Page:Du halde description de la chine volume 2.djvu/818

La bibliothèque libre.
Le texte de cette page a été corrigé et est conforme au fac-similé.

Cette pierre, répondit Hien kong, est d’un très grand prix ; c’est le plus beau, et le plus précieux bijou que j’aie. Si j’étais bien assuré d’obtenir à ce prix ce que je prétends, à la bonne heure. Mais si le prince de Yu, après avoir reçu mon présent, se moquait de moi, et me refusait. Ne craignez rien, prince, reprit Siun si : Ou l’on vous accordera passage, ou votre présent ne s’acceptera pas ; Yu n’oserait en user autrement : s’il vous accorde passage, il le recevra ; mais en ce cas là votre présent sera bien payé. D’ailleurs envoyer à Yu votre beau bijou, ce n’est, à proprement parler, que le tirer de votre cabinet, et le placer pour quelque temps dans une galerie extérieure.

Du moins, dit encore Hien kong, la démarche sera inutile. Le prince de Yu a auprès de soi Kong tchi ki ; il verra où nous visons, et persuadera au prince de refuser mon présent. Kong tchi voit clair, il est vrai, dit Siun si ; mais outre qu’il est homme comme un autre, et peut se laisser tenter du moins une fois, il est naturellement moins ferme, que complaisant et beaucoup plus jeune que son prince.

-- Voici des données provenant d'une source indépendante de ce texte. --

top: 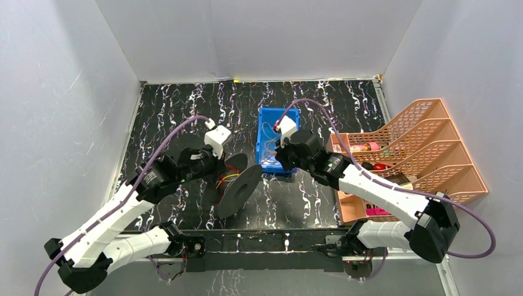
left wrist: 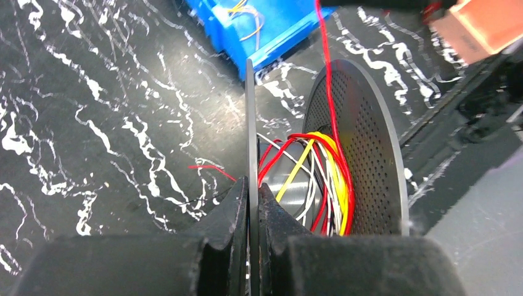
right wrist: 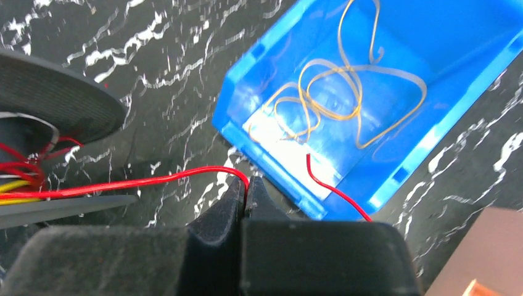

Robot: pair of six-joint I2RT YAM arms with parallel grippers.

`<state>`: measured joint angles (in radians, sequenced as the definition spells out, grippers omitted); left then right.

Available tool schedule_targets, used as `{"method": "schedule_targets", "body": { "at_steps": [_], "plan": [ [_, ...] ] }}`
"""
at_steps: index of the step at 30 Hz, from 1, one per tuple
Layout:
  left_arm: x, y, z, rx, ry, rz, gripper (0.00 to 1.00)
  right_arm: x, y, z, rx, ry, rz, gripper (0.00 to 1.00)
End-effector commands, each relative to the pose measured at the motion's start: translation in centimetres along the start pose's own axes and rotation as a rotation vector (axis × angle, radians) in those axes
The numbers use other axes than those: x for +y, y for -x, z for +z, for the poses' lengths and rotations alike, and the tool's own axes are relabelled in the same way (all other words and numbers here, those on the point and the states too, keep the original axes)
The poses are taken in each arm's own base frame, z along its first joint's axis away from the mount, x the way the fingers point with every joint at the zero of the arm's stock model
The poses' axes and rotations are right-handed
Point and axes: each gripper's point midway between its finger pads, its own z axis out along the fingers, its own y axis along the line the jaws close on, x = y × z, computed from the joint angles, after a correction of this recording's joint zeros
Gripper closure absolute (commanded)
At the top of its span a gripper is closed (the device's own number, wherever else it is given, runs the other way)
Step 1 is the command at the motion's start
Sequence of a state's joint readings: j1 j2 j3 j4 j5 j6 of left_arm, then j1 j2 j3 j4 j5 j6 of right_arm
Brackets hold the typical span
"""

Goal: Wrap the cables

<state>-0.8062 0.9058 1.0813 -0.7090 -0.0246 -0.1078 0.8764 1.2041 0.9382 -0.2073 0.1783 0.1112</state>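
Note:
A black spool [top: 239, 187] stands on edge at the table's middle, wound with red, yellow and pale cables [left wrist: 321, 179]. My left gripper [left wrist: 253, 185] is shut on the spool's thin flange [left wrist: 250, 123]. My right gripper [right wrist: 247, 185] is shut on the red cable [right wrist: 154, 180], which runs taut left to the spool [right wrist: 55, 98]; its free end [right wrist: 333, 188] trails past the blue bin's corner. Loose tan and yellow cables [right wrist: 333, 98] lie in the blue bin [top: 277, 140]. In the top view my left gripper [top: 217, 169] is at the spool and my right gripper [top: 279, 159] is over the bin's near end.
A peach file organiser [top: 419, 154] with small items stands at the right. The blue bin's near corner [right wrist: 271, 179] is just ahead of my right fingers. White walls enclose the black marbled table [top: 185, 111].

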Motion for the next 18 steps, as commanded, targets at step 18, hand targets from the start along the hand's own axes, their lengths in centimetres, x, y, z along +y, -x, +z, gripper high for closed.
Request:
{"method": "schedule_targets", "body": {
  "at_steps": [18],
  "plan": [
    [-4.5, 9.1, -8.7, -0.322, -0.247, -0.056, 1.00, 5.5, -6.5, -0.2, -0.086, 0.347, 0.341, 0.85]
  ]
}}
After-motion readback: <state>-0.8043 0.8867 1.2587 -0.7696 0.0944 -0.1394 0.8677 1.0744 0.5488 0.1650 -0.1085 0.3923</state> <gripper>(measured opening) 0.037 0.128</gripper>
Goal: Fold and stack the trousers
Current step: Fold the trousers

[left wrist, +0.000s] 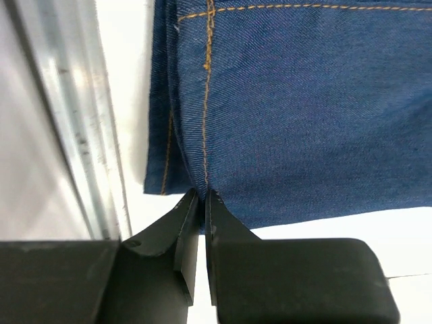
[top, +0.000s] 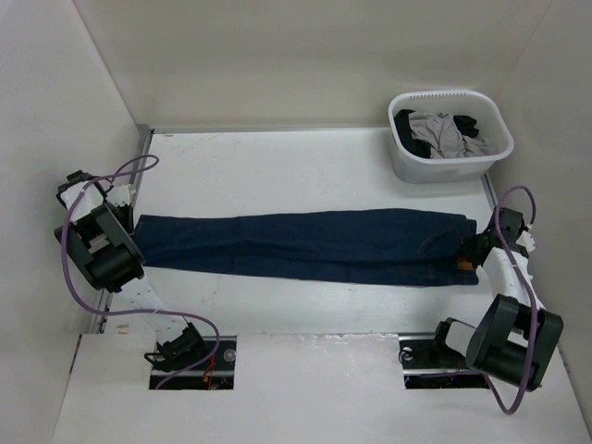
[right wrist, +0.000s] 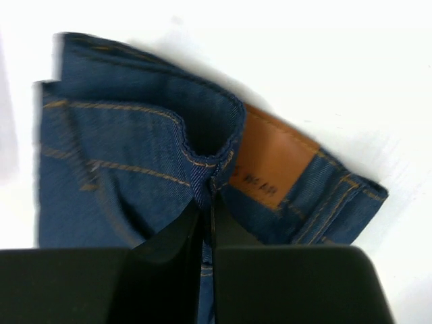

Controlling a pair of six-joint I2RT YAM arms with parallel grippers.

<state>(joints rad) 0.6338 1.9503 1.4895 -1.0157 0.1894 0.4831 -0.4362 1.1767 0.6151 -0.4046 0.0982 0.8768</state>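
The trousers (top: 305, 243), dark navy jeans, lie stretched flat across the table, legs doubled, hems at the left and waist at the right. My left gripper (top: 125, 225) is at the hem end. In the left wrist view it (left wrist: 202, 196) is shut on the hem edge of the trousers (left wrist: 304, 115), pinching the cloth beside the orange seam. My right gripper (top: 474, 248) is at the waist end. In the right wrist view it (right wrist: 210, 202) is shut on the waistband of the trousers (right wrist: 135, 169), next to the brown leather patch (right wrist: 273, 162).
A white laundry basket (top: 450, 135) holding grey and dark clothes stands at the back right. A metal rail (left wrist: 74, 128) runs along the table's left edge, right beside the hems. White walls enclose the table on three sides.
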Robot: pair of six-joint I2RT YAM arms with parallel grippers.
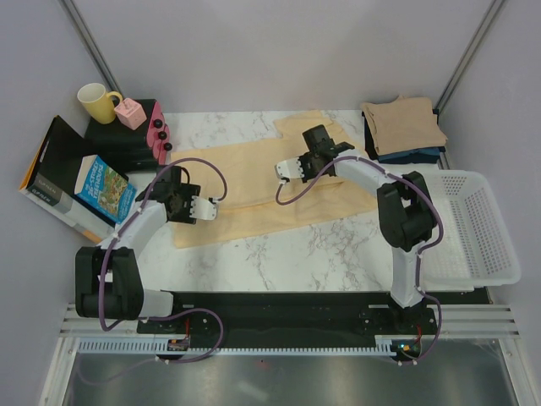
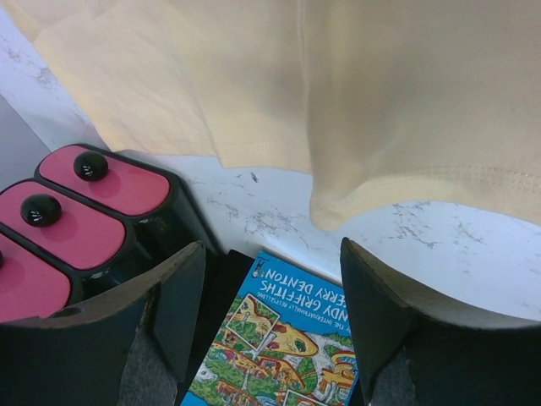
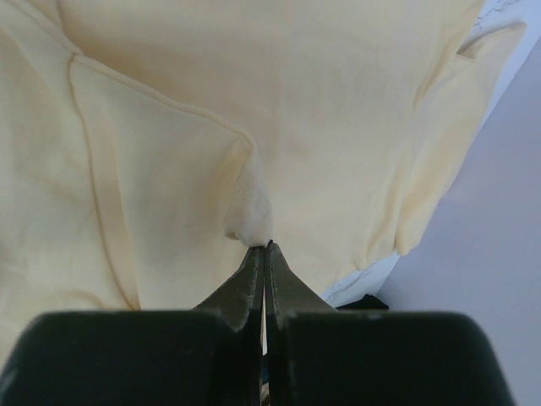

Sa complaisance peut faire qu’il ne dise rien en cette occasion, ou que peu de chose : du moins y a-t-il lieu d’espérer qu’il n’aura pas la fermeté de faire une opposition bien forte. Enfin quand il la ferait, le prince plus âgé que lui, et tenté par votre présent, pourrait bien le recevoir contre l’avis de son ministre ; Ce n’est pas qu’il faille être fort éclairé pour pénétrer dans nos vues : mais je connais le prince de Yu ; ses lumières sont bornées.

Hien kong suivant l’avis de Siun si envoie l’ambassadeur et le présent. Le Prince de Yu fort content d’une telle ambassade, et encore plus charmé du présent, ayant pris intérieurement son parti, ne laissa pas de consulter Kong tchi du moins pour la forme. Prince, lui dit Kong tchi ki, rien de plus obligeant, je l’avoue, que ce que vous a dit l’ambassadeur de Tsin : son présent d’ailleurs est très riche ; mais tout cela dans le fond est dangereux pour votre État. Le proverbe dit fort bien : quand les lèvres[1] sont rongées, les dents infailliblement souffrent du froid. Yu et Hou sont deux petits États, qui, en se soutenant bien l’un l’autre, sont difficiles à entamer ; mais le moyen qu’ils subsistent, s’ils s’abandonnent et se trahissent. Hou périra le premier : mais Yu aura dans peu le même sort.

Le prince laissa dire son ministre, reçut le présent de Tsin, et accorda le passage. Hou fut d’abord envahi, et quatre ans après on tomba sur Yu : Siun si alla en personne à cette expédition contre Yu ; il se saisit du trésor du prince : il y reprit le précieux bijou ; puis s’en revenant à toute bride, et le présentant à Hien kong : Prince, lui dit-il, reconnaissez-vous ce bijou ? Me suis-je trompé dans mes vues ? Non certainement, répondit Hien kong. Voilà mon bijou revenu, et mon cheval est bien engraissé. L’avis de Siun si fut suivi, et valut à son prince deux royaumes. L’avis de Kong

  1. Le Chinois dit : les dents des mâchoires sont bien allongées. En France, avoir les dents longues, c'est en certain langage avoir jeûné ; sens tout opposé au Chinois, qui signifie : j'ai beaucoup acquis.